_Exercise aim:_ Check each line of the listing for the string "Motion". Copy those where it appears.

▼▼▼

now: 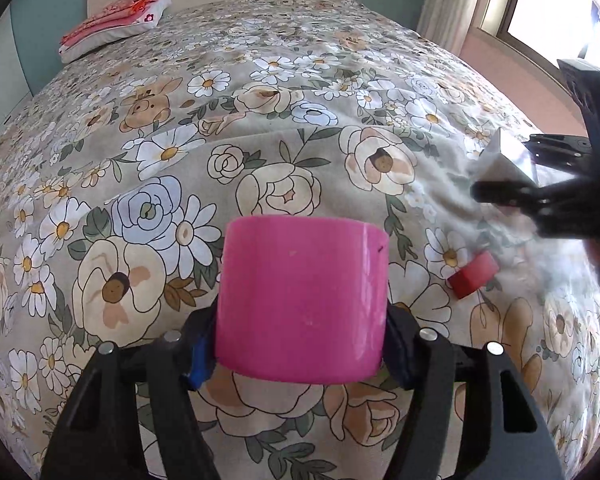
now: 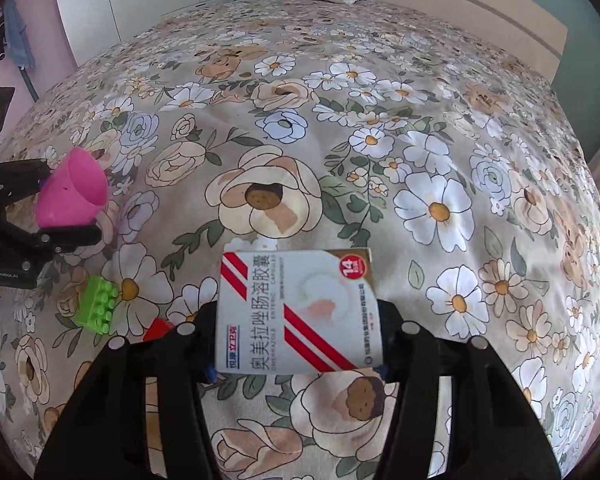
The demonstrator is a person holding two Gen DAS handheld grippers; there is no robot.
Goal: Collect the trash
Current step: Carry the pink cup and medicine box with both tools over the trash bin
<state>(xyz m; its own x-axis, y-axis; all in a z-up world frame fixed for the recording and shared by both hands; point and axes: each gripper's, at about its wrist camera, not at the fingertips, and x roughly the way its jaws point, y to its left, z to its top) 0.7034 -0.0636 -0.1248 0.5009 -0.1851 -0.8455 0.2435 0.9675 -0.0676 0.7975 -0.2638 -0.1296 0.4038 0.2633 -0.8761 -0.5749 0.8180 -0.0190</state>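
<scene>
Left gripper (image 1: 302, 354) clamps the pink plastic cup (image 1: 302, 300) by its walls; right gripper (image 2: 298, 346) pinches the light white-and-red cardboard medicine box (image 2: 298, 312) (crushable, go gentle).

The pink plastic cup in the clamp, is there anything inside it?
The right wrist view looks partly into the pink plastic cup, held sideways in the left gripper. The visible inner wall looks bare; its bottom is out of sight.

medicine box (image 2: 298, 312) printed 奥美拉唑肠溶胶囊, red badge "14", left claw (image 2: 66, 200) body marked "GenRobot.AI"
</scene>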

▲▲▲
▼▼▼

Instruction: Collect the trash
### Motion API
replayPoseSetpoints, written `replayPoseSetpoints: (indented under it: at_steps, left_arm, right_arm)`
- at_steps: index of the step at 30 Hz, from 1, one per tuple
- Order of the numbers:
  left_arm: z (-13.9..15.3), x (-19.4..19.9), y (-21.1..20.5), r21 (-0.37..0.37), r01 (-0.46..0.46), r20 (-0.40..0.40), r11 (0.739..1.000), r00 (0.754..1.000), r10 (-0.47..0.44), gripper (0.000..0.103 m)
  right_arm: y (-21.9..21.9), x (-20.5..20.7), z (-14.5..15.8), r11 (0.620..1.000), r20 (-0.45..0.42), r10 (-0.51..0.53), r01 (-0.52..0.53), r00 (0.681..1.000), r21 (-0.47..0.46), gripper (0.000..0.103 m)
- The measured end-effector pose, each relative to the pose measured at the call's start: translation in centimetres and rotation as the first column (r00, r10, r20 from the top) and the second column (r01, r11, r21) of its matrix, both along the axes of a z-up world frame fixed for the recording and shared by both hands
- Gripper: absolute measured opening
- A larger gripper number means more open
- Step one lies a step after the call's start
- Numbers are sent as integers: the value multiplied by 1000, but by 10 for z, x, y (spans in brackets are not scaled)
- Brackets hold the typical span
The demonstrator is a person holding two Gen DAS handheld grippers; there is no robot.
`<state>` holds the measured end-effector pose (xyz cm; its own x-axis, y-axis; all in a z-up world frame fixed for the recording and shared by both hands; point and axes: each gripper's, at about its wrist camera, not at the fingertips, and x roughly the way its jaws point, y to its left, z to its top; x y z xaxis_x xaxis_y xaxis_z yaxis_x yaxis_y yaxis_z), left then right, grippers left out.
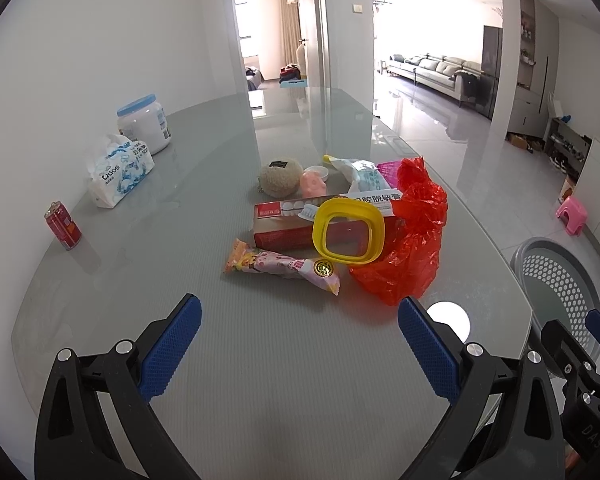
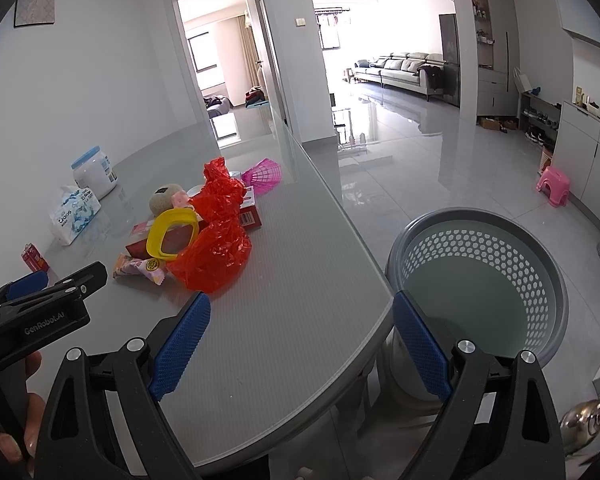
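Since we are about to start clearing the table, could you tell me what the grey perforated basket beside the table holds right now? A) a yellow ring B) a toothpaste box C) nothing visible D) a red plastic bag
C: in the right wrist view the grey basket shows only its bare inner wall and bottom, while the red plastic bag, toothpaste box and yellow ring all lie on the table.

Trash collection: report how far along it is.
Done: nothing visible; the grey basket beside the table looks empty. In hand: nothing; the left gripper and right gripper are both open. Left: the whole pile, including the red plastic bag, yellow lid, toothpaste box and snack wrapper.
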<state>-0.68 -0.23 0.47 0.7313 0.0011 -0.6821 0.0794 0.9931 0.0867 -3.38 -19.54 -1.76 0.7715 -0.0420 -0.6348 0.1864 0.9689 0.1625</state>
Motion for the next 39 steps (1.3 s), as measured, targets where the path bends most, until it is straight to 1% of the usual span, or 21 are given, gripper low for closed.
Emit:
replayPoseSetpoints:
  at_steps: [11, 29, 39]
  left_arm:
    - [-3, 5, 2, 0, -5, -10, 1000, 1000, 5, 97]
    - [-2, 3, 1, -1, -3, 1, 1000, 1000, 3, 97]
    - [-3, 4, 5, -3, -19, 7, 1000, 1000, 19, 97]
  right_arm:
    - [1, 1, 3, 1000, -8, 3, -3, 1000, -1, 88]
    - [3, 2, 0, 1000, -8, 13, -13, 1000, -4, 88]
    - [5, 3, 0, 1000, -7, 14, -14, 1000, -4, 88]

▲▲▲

_Solution:_
### Motion API
Motion for the next 39 steps (1.3 s), as measured, targets where the path bends most, until it is straight to 1% of the usual span, or 21 are given, gripper low for closed.

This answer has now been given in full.